Wednesday, October 21, 2015

The Sacrament of Friendship

Friendship is an adventure.  It is also a sacrament (an outward sign of an inward invisible grace).  William Ferrar Renzulli and I have been friends since 1971.  We were young, handsome, thin, had hair,  and were “full of piss and vinegar” (rowdy, boisterous, full of youthful energy) back then.  That expression was used by John Steinbeck in his novel “In Dubious Battle” (1936) and it fits.  We were on the threshold of our vocations, he in medicine and I in ministry.  We were both young husbands and young fathers, eager to be the best in both roles.  We were altruistic and naive.  We had no awareness of how life could and would tumble in, or if we did, we paid it no mind.  We had the world by its tail!

Forty-four years have passed since first we met.  We are no longer young, our handsomeness has taken on the marks of maturity, and our thinness has turned into well-rounded waists, and we still have a little hair (at least I do) on our heads.  Our children have all grown up, have children of their own, and Bill and I are grandfathers now. 

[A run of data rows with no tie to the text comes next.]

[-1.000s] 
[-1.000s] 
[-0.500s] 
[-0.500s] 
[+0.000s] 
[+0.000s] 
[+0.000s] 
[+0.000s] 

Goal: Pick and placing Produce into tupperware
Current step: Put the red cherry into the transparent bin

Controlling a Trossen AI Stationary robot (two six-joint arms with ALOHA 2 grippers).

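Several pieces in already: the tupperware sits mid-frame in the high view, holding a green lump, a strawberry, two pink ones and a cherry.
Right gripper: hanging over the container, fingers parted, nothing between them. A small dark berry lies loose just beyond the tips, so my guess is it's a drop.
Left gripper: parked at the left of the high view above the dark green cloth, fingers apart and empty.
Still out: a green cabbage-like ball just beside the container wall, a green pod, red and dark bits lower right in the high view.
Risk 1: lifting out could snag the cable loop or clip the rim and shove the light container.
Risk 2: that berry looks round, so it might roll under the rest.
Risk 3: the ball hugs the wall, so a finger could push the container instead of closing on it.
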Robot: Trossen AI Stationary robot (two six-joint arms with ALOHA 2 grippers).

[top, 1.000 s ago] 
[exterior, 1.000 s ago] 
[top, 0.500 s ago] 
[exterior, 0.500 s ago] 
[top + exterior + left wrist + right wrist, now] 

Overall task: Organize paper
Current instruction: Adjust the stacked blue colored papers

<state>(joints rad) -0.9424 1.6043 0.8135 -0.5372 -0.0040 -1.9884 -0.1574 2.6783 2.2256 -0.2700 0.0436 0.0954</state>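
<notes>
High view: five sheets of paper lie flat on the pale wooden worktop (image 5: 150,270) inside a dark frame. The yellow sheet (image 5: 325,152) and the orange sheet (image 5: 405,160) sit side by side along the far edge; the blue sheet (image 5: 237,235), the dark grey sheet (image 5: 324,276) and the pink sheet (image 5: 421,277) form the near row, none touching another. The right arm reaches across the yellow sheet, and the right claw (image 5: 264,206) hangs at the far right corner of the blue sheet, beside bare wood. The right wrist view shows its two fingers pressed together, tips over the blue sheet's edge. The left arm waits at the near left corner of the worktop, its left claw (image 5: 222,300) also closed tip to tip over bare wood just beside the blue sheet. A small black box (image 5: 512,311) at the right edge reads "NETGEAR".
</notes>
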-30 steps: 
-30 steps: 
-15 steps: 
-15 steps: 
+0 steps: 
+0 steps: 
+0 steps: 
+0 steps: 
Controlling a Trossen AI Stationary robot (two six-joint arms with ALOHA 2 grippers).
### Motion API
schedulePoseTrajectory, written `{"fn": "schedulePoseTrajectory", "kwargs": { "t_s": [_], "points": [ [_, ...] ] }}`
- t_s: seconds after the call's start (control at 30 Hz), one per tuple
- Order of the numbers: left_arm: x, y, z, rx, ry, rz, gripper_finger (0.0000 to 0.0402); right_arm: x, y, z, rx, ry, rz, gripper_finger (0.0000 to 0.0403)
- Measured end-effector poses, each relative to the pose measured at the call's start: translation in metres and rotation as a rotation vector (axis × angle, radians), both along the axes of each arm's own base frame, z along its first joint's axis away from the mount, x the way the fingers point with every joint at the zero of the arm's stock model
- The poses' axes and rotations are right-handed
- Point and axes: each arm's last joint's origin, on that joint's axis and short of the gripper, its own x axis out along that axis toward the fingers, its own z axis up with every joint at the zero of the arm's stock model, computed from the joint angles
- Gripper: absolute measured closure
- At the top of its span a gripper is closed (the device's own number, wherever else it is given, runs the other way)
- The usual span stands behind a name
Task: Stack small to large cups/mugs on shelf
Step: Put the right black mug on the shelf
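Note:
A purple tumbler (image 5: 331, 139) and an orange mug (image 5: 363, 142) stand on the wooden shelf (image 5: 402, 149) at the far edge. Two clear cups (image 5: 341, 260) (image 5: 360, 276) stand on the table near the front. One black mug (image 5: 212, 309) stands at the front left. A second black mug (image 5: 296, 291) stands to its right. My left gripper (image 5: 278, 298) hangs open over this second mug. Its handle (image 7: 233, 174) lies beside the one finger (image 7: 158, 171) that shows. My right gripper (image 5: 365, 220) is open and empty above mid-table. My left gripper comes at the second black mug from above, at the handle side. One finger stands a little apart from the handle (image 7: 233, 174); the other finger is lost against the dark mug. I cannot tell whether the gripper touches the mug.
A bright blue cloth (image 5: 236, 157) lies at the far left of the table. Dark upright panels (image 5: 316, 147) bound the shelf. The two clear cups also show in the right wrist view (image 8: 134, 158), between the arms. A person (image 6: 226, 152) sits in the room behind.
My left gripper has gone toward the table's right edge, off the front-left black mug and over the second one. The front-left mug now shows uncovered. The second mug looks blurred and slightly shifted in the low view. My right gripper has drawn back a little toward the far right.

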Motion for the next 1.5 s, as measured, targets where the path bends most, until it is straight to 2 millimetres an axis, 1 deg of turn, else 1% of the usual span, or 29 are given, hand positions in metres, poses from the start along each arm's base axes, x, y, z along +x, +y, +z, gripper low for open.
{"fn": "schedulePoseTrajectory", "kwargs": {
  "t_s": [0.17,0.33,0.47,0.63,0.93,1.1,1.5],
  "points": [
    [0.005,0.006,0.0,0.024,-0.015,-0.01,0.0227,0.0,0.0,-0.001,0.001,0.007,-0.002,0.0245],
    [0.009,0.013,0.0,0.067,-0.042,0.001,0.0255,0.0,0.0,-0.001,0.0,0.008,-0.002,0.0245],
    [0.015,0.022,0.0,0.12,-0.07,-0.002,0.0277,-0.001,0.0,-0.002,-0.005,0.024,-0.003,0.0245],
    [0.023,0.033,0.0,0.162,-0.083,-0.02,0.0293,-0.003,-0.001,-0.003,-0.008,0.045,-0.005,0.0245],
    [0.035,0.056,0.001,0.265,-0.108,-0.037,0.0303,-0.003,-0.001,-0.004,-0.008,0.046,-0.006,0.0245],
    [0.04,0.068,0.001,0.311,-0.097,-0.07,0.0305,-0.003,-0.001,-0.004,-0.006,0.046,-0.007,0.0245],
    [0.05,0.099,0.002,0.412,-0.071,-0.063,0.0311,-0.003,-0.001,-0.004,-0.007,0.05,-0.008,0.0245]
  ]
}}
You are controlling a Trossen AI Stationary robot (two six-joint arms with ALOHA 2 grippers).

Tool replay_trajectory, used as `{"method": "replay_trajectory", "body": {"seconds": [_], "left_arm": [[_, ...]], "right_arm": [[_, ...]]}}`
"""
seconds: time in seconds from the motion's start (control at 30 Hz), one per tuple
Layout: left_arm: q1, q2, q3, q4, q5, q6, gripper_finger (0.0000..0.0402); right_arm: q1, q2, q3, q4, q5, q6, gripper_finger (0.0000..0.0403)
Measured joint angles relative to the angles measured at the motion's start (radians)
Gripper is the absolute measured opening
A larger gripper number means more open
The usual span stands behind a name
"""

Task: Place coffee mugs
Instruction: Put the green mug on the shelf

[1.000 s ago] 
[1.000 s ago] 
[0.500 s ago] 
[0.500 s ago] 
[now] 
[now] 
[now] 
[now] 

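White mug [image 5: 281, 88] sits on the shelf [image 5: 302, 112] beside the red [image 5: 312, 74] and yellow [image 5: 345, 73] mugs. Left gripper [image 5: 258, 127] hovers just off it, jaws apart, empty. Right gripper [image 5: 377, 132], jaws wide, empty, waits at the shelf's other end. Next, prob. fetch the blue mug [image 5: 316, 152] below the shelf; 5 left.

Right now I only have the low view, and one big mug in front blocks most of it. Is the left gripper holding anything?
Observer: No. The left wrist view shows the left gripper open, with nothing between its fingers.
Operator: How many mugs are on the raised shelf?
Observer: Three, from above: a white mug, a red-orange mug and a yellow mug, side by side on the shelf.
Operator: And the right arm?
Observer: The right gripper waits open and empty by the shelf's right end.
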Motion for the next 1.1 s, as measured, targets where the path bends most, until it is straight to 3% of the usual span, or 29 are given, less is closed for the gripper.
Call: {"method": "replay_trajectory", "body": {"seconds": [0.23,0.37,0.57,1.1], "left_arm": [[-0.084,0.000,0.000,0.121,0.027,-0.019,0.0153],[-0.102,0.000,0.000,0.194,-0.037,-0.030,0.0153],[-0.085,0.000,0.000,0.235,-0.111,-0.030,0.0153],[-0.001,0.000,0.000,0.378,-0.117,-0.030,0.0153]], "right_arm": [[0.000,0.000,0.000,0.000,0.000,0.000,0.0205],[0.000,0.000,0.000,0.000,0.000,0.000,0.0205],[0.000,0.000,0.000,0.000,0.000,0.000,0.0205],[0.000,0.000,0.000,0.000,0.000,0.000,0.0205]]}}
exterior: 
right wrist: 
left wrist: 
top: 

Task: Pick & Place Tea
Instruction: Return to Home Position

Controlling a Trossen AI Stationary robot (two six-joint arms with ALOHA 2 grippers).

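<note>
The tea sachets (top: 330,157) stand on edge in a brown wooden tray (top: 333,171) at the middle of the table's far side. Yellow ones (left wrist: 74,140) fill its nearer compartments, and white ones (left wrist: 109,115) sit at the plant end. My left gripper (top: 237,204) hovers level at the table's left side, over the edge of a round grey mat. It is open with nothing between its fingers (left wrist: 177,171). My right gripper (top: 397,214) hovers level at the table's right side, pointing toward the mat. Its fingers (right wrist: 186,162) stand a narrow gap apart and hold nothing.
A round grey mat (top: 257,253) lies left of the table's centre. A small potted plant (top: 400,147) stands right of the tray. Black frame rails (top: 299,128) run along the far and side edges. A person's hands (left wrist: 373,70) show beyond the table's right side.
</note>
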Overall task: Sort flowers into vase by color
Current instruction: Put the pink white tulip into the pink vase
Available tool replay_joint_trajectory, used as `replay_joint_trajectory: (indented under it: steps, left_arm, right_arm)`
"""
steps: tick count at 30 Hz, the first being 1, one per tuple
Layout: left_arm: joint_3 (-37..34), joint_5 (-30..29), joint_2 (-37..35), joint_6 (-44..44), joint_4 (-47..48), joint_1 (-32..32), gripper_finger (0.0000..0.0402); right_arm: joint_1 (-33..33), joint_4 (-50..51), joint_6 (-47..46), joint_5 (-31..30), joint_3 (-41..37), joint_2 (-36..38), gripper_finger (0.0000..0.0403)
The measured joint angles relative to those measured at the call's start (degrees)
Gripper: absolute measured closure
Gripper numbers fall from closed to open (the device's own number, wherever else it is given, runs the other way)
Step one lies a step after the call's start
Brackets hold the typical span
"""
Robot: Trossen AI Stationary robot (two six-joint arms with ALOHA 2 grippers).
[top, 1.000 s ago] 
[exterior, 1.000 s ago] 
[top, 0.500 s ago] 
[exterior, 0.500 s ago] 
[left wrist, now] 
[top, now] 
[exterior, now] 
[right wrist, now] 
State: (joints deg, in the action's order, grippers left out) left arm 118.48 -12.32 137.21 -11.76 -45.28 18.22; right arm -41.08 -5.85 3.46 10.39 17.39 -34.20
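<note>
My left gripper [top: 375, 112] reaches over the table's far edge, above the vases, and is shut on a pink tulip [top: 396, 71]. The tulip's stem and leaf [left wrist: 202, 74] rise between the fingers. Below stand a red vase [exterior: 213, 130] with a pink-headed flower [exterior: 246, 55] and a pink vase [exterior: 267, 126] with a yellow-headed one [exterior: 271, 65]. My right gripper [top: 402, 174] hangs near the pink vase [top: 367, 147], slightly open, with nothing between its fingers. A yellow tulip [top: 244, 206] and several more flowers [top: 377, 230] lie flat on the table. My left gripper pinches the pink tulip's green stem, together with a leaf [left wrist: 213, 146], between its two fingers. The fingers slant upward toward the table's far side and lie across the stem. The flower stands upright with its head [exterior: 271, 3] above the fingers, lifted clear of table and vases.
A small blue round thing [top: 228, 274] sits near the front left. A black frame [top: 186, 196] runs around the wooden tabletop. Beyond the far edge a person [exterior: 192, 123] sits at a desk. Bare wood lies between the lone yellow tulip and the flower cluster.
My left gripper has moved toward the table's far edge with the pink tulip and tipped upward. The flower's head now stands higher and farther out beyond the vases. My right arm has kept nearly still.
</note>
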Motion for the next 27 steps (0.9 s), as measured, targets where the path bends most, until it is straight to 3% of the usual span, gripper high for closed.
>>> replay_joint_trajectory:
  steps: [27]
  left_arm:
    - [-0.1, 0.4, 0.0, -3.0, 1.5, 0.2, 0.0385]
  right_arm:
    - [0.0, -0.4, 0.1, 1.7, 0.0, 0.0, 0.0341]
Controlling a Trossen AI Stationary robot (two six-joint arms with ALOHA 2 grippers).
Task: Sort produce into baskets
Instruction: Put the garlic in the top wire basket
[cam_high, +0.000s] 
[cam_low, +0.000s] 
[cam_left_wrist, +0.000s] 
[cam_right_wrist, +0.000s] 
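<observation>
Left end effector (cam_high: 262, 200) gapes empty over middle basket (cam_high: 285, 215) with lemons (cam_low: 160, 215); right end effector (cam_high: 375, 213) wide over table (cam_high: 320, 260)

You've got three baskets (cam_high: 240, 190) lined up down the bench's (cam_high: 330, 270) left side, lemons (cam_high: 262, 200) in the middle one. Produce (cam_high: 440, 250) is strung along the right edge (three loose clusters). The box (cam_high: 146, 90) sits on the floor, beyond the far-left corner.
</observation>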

I wish I had space to tell, but I cannot, of all the many experiences of these years Bill and I have shared in friendship.   Bill fulfilled his calling in medicine and also his calling to be an artist.  I fulfilled my calling in ministry and also my calling to develop ministry in new and various forms.  We have been successful, I suppose, in the eyes of the world.  But more importantly, we have, through thick and thin, through turmoil and joy, in trouble and in peace, in rocky places and in smooth, maintained our friendship.  The adventures Bill experienced, I experienced with him, and he shared my experiences as well.  



There are many things I prize—but at the top of the list is the adventure and the sacrament of friendship—because this is rarer and more precious than all the rest.